### WHAT THIS TASK INVOLVES
Exactly as written, set down every entry once more.

### THE DATA
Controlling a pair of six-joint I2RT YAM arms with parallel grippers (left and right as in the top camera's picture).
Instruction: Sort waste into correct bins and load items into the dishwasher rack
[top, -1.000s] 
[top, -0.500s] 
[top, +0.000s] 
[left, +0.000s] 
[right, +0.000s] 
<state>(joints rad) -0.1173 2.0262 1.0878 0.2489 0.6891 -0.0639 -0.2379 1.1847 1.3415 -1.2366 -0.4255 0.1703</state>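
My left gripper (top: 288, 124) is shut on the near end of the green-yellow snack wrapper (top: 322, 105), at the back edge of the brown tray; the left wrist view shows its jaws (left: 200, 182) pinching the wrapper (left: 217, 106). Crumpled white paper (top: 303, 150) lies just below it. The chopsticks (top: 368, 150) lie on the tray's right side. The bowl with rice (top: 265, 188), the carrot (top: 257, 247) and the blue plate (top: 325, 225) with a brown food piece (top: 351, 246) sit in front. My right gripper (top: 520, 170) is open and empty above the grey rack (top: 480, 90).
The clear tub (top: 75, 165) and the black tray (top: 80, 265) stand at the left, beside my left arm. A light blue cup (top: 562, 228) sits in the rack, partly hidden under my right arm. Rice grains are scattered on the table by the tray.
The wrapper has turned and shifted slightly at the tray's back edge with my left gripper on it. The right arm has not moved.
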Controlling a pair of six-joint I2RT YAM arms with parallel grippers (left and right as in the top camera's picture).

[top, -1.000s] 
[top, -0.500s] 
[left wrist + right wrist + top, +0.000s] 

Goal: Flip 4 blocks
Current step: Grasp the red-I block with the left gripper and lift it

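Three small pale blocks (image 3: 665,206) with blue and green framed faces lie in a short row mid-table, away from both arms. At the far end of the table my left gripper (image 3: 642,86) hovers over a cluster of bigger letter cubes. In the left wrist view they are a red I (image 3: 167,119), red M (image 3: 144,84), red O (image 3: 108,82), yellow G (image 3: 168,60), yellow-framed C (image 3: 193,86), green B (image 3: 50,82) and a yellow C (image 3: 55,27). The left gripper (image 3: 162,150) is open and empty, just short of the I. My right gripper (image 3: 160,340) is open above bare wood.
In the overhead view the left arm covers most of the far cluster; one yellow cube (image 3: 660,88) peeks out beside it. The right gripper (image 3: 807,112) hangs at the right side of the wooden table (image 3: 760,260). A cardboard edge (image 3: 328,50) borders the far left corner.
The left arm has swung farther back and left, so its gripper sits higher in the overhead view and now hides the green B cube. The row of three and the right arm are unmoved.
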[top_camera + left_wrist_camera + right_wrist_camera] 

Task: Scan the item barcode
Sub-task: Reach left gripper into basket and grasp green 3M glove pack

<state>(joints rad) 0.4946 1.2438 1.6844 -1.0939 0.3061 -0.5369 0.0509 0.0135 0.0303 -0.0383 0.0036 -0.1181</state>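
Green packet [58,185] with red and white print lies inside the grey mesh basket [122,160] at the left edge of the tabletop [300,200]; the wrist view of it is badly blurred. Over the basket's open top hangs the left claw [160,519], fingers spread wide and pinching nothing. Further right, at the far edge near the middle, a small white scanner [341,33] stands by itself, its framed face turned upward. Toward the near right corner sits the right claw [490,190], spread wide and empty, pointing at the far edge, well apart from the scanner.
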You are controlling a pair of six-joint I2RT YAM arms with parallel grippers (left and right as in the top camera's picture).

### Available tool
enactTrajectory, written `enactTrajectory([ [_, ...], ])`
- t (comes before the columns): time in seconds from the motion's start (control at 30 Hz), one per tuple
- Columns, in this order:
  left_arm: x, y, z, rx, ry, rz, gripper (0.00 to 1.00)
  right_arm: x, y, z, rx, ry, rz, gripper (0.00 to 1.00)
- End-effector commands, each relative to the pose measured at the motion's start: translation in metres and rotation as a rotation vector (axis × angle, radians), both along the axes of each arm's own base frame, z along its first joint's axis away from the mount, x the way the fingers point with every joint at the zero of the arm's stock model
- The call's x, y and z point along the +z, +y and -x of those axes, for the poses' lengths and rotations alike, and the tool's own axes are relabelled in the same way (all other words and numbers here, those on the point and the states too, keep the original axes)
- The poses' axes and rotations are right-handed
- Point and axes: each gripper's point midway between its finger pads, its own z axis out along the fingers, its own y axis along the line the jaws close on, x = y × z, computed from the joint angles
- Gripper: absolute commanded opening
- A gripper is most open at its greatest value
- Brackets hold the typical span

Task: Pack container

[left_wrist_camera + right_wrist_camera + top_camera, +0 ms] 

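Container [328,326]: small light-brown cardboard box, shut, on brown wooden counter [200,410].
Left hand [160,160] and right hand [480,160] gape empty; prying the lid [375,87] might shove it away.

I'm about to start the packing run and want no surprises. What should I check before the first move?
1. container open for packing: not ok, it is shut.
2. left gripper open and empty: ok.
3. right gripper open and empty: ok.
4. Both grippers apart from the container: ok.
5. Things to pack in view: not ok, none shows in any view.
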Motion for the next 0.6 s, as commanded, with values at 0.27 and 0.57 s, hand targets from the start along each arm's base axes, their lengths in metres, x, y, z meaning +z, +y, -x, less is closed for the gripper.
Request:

### EXPECTED OUTPUT
Controlling a pair of six-joint I2RT YAM arms with parallel grippers (left and right as in the top camera's picture).
Instruction: Sort waste into correct bins and load items into the dishwasher rack
[top, -1.000s] 
[top, -0.500s] 
[top, +0.000s] 
[left, +0.000s] 
[right, +0.000s] 
<state>(joints rad) -0.1173 2.0262 1.0878 0.2489 0.6891 -0.0639 -0.2379 1.1847 1.3415 -1.2366 -0.4255 0.1703</state>
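My left gripper (top: 288, 124) is shut on the near end of the green-yellow snack wrapper (top: 322, 105), at the back edge of the brown tray; the left wrist view shows its jaws (left: 200, 182) pinching the wrapper (left: 217, 106). Crumpled white paper (top: 303, 150) lies just below it. The chopsticks (top: 368, 150) lie on the tray's right side. The bowl with rice (top: 265, 188), the carrot (top: 257, 247) and the blue plate (top: 325, 225) with a brown food piece (top: 351, 246) sit in front. My right gripper (top: 520, 170) is open and empty above the grey rack (top: 480, 90).
The clear tub (top: 75, 165) and the black tray (top: 80, 265) stand at the left, beside my left arm. A light blue cup (top: 562, 228) sits in the rack, partly hidden under my right arm. Rice grains are scattered on the table by the tray.
The wrapper has turned and shifted slightly at the tray's back edge with my left gripper on it. The right arm has not moved.
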Controlling a pair of six-joint I2RT YAM arms with parallel grippers (left and right as in the top camera's picture).

[top, -1.000s] 
[top, -0.500s] 
[left wrist + right wrist + top, +0.000s] 

Goal: Flip 4 blocks
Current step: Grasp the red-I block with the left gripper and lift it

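Three small pale blocks (image 3: 665,206) with blue and green framed faces lie in a short row mid-table, away from both arms. At the far end of the table my left gripper (image 3: 642,86) hovers over a cluster of bigger letter cubes. In the left wrist view they are a red I (image 3: 167,119), red M (image 3: 144,84), red O (image 3: 108,82), yellow G (image 3: 168,60), yellow-framed C (image 3: 193,86), green B (image 3: 50,82) and a yellow C (image 3: 55,27). The left gripper (image 3: 162,150) is open and empty, just short of the I. My right gripper (image 3: 160,340) is open above bare wood.
In the overhead view the left arm covers most of the far cluster; one yellow cube (image 3: 660,88) peeks out beside it. The right gripper (image 3: 807,112) hangs at the right side of the wooden table (image 3: 760,260). A cardboard edge (image 3: 328,50) borders the far left corner.
The left arm has swung farther back and left, so its gripper sits higher in the overhead view and now hides the green B cube. The row of three and the right arm are unmoved.
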[top_camera + left_wrist_camera + right_wrist_camera] 

Task: Scan the item barcode
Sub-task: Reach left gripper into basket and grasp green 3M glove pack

<state>(joints rad) 0.4946 1.2438 1.6844 -1.0939 0.3061 -0.5369 0.0509 0.0135 0.0303 -0.0383 0.0036 -0.1181</state>
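Green packet [58,185] with red and white print lies inside the grey mesh basket [122,160] at the left edge of the tabletop [300,200]; the wrist view of it is badly blurred. Over the basket's open top hangs the left claw [160,519], fingers spread wide and pinching nothing. Further right, at the far edge near the middle, a small white scanner [341,33] stands by itself, its framed face turned upward. Toward the near right corner sits the right claw [490,190], spread wide and empty, pointing at the far edge, well apart from the scanner.
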You are controlling a pair of six-joint I2RT YAM arms with parallel grippers (left and right as in the top camera's picture).

### Available tool
enactTrajectory, written `enactTrajectory([ [_, ...], ])`
- t (comes before the columns): time in seconds from the motion's start (control at 30 Hz), one per tuple
- Columns, in this order:
  left_arm: x, y, z, rx, ry, rz, gripper (0.00 to 1.00)
  right_arm: x, y, z, rx, ry, rz, gripper (0.00 to 1.00)
- End-effector commands, each relative to the pose measured at the motion's start: translation in metres and rotation as a rotation vector (axis × angle, radians), both along the axes of each arm's own base frame, z along its first joint's axis away from the mount, x the way the fingers point with every joint at the zero of the arm's stock model
- The call's x, y and z point along the +z, +y and -x of those axes, for the poses' lengths and rotations alike, and the tool's own axes are relabelled in the same way (all other words and numbers here, those on the point and the states too, keep the original axes)
- The poses' axes and rotations are right-handed
- Point and axes: each gripper's point midway between its finger pads, its own z axis out along the fingers, its own y axis along the line the jaws close on, x = y × z, computed from the joint angles
- Gripper: absolute commanded opening
- A gripper is most open at its greatest value
- Brackets hold the typical span

Task: Pack container

[left_wrist_camera + right_wrist_camera + top_camera, +0 ms] 

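Container [328,326]: small light-brown cardboard box, shut, on brown wooden counter [200,410].
Left hand [160,160] and right hand [480,160] gape empty; prying the lid [375,87] might shove it away.

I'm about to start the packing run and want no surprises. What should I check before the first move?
1. container open for packing: not ok, it is shut.
2. left gripper open and empty: ok.
3. right gripper open and empty: ok.
4. Both grippers apart from the container: ok.
5. Things to pack in view: not ok, none shows in any view.
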Motion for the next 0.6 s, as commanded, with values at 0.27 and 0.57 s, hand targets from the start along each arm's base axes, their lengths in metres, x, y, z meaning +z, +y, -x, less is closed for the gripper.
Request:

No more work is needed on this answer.